Le changement total dans notre perception du temps est bien illustré par l'exemple suivant. Imaginez que vous avez un frère jumeau astronaute qui décide d'effectuer un aller-retour vers une étoile proche, à 98 pour cent de la vitesse de la lumière. Pour vous, la durée du voyage est de 50 ans. Mais lorsque vous observez votre frère à l'aide d'un télescope, vous voyez son temps s'écouler cinq fois plus lentement. Ainsi, lorsqu'il revient, il n'a vieilli que de 10 ans au lieu de 50. Et vous vous retrouvez finalement âgé de 40 ans de plus que votre frère jumeau. Difficile à croire, mais les vérifications expérimentales de la relativité ne laissent planer aucun doute. Le jour où les avancées technologiques permettront une telle expérience, c'est exactement ce qui se passera.
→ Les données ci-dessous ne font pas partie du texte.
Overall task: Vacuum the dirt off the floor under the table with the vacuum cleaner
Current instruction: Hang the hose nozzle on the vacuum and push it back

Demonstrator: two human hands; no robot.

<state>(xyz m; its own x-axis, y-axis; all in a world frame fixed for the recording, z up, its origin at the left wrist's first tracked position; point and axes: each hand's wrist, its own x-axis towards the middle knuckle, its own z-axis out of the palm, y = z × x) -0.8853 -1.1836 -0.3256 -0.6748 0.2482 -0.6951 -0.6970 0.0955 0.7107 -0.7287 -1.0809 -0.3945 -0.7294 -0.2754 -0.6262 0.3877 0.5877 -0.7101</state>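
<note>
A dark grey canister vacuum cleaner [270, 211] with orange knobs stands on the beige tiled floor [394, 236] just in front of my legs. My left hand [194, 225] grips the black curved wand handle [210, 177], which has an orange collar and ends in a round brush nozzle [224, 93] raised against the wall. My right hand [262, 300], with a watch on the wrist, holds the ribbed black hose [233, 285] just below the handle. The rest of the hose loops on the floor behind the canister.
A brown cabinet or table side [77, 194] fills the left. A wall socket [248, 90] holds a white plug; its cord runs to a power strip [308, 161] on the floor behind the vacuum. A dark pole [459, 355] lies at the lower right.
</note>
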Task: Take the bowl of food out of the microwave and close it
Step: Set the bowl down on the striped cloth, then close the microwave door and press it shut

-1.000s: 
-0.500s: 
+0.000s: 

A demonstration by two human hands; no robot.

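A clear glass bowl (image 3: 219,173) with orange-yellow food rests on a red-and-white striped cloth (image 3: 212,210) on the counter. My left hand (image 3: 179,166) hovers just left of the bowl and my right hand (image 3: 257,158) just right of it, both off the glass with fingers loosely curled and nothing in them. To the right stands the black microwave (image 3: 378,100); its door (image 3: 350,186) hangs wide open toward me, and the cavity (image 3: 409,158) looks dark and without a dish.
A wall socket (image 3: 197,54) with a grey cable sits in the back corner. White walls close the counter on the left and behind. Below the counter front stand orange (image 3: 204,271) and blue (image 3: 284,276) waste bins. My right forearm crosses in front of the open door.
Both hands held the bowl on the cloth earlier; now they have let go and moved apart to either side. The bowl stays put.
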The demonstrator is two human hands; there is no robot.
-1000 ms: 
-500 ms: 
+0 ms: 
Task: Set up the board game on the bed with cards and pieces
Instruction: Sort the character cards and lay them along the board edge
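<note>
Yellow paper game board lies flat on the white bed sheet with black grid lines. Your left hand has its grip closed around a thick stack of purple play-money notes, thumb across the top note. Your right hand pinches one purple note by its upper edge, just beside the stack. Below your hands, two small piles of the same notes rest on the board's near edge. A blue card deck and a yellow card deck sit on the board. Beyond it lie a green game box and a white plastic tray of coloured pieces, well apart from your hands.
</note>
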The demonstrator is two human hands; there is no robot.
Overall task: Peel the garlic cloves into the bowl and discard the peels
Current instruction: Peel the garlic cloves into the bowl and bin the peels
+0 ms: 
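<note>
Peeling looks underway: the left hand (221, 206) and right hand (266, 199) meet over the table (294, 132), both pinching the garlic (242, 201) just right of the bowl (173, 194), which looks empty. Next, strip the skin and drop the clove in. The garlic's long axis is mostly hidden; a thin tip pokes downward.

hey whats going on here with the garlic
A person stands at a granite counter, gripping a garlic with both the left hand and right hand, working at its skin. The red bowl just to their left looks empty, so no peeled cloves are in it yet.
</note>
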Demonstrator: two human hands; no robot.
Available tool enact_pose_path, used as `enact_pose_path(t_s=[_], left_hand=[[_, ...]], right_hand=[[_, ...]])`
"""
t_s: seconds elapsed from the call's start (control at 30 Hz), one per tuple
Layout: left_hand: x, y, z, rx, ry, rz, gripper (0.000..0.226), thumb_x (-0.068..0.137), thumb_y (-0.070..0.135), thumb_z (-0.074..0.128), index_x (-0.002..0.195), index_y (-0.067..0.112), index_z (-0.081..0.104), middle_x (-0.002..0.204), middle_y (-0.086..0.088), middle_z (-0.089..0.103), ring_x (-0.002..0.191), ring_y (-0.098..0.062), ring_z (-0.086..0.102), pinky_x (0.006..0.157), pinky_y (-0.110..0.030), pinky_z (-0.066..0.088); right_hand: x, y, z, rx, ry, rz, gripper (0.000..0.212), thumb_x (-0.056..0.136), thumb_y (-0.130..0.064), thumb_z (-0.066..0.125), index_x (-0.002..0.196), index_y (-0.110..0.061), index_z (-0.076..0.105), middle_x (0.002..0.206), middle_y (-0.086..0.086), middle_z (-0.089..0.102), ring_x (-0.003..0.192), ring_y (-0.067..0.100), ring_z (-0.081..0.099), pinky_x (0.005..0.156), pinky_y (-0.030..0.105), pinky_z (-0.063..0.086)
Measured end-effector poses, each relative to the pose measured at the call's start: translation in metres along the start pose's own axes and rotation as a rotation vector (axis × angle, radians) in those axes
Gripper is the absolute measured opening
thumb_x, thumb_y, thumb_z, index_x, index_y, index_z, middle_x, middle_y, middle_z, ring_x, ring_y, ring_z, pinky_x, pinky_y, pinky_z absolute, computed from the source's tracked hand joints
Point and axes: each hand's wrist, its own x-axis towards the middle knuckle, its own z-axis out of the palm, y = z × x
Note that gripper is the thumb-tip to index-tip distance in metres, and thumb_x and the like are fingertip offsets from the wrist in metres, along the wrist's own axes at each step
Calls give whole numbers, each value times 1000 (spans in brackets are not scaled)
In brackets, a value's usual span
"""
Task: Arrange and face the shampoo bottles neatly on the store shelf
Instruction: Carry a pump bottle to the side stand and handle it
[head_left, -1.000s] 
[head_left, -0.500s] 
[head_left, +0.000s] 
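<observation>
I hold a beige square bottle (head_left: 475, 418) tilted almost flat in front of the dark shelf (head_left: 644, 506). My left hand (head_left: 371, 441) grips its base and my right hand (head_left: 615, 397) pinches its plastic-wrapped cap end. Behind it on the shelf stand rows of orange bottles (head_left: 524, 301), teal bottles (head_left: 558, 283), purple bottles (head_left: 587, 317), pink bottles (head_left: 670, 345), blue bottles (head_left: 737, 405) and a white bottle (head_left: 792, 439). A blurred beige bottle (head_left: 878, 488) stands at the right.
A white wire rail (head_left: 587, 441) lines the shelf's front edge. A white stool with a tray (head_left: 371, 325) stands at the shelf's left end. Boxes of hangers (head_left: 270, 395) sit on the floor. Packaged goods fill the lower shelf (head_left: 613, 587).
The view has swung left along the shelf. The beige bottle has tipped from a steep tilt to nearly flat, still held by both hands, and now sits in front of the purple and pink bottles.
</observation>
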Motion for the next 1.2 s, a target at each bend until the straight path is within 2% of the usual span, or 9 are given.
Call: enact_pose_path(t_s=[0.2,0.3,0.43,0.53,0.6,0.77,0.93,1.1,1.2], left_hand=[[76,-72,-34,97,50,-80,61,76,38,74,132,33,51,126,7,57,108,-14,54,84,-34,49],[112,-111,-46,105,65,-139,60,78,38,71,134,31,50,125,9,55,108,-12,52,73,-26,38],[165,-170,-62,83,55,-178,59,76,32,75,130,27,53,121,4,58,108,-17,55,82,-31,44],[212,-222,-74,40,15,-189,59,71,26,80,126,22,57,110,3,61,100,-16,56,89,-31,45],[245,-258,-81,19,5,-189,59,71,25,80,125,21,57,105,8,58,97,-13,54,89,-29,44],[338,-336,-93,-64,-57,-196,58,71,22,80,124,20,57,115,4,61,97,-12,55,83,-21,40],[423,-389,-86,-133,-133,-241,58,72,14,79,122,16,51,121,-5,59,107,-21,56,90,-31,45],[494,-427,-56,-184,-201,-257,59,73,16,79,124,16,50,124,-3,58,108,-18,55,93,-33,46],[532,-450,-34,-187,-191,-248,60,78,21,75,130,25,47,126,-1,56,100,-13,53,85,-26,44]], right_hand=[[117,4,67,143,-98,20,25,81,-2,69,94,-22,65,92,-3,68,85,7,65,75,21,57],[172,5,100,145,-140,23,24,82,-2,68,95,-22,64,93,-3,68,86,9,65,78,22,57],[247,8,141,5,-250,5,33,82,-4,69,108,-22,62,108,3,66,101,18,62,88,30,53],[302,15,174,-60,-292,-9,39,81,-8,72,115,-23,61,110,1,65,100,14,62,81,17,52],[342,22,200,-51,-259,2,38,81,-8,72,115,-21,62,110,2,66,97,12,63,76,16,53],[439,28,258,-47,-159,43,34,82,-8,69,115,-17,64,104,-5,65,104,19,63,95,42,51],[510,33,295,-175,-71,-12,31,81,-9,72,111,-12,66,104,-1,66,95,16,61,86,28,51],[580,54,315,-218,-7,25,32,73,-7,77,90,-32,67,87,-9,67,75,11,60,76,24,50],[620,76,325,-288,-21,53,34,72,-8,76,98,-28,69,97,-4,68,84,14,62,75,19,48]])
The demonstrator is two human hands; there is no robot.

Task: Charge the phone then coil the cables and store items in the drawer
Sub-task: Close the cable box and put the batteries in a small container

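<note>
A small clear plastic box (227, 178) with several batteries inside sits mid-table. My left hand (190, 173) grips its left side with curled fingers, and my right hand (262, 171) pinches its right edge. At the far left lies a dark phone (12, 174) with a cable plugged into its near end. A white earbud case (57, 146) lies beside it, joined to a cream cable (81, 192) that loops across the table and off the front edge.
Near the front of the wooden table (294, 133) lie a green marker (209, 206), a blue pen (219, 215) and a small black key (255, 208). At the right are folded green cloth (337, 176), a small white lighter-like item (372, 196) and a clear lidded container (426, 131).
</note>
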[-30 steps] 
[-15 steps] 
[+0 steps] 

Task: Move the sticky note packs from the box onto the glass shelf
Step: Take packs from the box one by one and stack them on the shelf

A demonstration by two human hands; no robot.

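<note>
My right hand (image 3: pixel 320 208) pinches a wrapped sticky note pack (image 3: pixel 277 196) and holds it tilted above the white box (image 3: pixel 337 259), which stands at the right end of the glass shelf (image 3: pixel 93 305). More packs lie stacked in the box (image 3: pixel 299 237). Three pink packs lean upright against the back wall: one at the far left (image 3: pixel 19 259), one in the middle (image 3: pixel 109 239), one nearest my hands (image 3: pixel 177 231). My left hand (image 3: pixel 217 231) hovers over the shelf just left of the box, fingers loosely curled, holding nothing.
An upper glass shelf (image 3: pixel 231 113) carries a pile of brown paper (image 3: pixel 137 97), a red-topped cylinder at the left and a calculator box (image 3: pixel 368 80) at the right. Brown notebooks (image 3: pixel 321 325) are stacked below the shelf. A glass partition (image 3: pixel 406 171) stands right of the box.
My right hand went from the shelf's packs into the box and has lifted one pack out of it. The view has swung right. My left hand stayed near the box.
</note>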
La situation précédente pose néanmoins un léger problème, auquel on a donné le nom de paradoxe des jumeaux. En effet, au premier abord, la situation paraît symétrique. Lorsque votre jumeau se déplace à une vitesse proche de celle de la lumière, vous observez son temps s'écouler plus lentement. Mais, pour lui, c'est vous qui vous éloignez très vite et êtes affecté par le ralentissement du temps. Donc, à son retour, votre frère devrait être à la fois plus vieux et plus jeune que vous. Ce qui semble un peu difficile. En fait, il n'en est rien parce que la situation n'est pas réellement symétrique. Pour atteindre sa vitesse extraordinaire et rebrousser chemin au bon moment, votre frère doit fortement accélérer puis décélérer. Il ressentira clairement ces effets, alors que vous-même resterez en permanence au repos. Il y a donc une nette distinction entre son cadre de référence et le vôtre. La situation n'est pas symétrique et le paradoxe n'en est pas vraiment un.